Exactly reproduce the data from its first line through the line with "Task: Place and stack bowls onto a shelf", leaving out every line after it.

+++ Records shown

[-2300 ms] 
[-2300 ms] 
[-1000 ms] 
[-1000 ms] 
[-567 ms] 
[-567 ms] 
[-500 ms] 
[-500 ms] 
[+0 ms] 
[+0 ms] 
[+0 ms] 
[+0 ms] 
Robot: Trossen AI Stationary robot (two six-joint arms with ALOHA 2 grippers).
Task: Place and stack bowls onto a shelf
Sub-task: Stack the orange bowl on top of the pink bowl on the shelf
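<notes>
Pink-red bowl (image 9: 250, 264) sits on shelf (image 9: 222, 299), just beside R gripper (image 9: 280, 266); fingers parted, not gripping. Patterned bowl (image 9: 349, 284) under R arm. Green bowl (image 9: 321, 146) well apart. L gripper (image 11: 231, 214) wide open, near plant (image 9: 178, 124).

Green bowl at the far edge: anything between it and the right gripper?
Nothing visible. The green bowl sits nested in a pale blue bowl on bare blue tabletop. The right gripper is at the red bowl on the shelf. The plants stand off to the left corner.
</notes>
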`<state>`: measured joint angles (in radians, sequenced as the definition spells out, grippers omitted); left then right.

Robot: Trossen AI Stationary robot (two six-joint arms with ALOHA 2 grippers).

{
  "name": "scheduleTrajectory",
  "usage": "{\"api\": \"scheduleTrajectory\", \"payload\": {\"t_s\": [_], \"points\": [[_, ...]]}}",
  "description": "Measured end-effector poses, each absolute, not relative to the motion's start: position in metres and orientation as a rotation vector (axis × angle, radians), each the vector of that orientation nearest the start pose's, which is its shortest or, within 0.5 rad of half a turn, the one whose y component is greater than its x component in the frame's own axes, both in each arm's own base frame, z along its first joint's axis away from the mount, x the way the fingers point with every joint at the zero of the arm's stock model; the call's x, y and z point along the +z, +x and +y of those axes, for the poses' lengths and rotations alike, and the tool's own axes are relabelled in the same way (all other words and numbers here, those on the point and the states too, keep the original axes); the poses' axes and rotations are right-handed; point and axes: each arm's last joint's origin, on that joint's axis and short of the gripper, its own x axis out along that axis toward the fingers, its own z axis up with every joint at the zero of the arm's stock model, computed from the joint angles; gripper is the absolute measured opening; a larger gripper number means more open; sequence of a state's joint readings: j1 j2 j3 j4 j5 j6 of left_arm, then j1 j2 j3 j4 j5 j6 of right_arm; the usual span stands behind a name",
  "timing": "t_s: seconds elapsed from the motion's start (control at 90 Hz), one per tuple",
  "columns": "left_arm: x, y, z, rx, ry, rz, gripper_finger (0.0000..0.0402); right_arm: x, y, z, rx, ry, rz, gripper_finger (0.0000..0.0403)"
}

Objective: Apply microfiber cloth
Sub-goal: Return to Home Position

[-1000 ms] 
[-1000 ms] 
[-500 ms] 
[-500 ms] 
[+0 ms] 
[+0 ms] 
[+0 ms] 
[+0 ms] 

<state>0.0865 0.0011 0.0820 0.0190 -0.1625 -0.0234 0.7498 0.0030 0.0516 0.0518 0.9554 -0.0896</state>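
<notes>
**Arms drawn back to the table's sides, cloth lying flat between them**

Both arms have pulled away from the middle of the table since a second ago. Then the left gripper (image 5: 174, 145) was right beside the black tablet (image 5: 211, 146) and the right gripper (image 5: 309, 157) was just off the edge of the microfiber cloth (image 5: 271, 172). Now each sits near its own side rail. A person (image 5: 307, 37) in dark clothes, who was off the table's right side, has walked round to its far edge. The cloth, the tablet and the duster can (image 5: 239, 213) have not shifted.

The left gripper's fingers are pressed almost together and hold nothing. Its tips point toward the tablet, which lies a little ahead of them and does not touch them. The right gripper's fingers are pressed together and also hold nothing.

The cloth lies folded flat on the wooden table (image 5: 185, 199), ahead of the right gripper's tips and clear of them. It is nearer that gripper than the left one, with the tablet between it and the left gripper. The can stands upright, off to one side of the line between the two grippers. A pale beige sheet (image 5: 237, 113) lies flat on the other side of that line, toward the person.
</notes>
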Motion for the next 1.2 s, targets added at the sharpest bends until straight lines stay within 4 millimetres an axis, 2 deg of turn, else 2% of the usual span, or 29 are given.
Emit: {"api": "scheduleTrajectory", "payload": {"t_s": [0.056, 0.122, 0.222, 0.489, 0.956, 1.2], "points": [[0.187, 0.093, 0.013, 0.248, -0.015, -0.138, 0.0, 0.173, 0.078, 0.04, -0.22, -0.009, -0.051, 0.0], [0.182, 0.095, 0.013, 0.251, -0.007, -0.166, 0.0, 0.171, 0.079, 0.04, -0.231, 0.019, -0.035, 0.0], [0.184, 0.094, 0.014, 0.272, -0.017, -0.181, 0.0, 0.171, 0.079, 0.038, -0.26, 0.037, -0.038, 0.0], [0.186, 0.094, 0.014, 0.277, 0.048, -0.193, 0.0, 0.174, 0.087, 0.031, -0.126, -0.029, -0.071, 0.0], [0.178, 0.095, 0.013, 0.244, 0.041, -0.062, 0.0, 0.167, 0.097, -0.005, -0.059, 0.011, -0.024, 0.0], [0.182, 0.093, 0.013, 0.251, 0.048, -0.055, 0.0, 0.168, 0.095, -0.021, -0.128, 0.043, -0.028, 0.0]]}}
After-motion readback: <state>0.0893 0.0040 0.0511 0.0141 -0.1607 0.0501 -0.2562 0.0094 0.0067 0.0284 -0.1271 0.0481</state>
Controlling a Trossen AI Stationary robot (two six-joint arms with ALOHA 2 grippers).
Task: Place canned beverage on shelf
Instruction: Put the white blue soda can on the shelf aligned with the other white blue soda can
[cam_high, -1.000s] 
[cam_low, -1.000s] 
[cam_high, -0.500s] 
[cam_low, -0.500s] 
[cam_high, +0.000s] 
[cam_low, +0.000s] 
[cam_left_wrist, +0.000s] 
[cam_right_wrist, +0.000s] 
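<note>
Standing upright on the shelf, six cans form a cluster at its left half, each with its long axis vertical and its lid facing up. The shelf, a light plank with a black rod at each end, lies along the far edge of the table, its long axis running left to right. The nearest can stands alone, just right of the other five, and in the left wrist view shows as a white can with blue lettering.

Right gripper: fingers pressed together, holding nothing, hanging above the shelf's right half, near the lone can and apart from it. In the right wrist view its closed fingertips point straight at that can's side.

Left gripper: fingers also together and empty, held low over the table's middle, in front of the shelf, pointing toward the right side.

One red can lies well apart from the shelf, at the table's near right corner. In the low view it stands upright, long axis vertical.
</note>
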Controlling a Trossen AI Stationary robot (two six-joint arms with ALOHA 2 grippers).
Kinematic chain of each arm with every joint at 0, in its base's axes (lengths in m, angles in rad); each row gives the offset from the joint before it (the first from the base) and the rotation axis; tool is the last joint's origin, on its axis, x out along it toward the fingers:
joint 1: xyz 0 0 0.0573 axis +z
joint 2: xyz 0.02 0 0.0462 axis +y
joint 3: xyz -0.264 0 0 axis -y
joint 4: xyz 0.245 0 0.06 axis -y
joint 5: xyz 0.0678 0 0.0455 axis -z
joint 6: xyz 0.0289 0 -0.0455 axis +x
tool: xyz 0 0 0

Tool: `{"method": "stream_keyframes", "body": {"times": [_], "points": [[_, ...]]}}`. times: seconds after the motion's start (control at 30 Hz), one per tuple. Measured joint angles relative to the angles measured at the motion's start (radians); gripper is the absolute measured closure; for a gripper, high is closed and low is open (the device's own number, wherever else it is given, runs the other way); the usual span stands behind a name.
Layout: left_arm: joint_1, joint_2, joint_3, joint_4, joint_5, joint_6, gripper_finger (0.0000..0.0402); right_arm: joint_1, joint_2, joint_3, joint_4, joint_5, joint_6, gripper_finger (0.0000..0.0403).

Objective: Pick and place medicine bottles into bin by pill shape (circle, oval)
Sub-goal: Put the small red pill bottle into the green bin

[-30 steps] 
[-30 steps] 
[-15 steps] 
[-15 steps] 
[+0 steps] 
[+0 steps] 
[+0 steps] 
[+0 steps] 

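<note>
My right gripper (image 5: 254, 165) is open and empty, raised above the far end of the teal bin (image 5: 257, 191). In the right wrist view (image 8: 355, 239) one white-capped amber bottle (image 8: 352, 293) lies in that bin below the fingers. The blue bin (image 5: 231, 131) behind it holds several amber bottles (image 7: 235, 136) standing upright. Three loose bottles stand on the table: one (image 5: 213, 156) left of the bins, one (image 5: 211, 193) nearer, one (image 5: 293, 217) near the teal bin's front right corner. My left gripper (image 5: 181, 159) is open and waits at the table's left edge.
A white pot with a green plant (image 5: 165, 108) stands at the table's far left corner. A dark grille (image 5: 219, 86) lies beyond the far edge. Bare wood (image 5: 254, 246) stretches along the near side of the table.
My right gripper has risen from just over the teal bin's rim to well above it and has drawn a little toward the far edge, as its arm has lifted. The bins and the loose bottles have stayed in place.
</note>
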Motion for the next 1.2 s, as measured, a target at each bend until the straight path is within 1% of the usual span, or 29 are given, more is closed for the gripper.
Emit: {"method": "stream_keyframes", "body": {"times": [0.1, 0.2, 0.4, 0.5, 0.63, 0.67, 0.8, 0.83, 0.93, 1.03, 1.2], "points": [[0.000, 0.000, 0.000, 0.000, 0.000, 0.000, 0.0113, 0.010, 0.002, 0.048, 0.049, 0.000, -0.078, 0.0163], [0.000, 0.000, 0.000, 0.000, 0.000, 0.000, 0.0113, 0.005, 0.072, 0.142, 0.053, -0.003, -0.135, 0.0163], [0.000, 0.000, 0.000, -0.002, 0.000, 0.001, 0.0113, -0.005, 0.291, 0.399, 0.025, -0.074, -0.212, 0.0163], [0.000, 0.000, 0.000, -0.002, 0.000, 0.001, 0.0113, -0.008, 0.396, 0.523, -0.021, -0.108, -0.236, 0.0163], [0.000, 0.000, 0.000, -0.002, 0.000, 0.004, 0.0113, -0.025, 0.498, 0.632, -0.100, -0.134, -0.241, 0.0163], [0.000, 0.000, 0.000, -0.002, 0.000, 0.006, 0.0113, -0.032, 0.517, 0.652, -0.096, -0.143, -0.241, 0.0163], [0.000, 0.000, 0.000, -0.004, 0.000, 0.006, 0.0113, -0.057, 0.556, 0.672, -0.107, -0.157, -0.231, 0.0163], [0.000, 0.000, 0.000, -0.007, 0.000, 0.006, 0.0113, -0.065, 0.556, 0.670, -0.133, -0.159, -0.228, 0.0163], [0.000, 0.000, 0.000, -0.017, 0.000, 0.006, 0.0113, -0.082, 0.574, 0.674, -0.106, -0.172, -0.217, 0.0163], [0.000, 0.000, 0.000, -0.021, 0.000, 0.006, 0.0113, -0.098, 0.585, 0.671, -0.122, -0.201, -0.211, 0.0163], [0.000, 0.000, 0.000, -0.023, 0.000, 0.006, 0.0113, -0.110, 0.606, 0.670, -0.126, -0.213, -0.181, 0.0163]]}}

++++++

Exercise output:
[-2300 ms] 
[-2300 ms] 
[-1000 ms] 
[-1000 ms] 
[-567 ms] 
[-567 ms] 
[-500 ms] 
[-500 ms] 
[+0 ms] 
[+0 ms] 
[+0 ms] 
[+0 ms] 
Robot: Trossen AI Stationary robot (two six-joint arms with ALOHA 2 grippers).
Task: Place and stack bowls onto a shelf

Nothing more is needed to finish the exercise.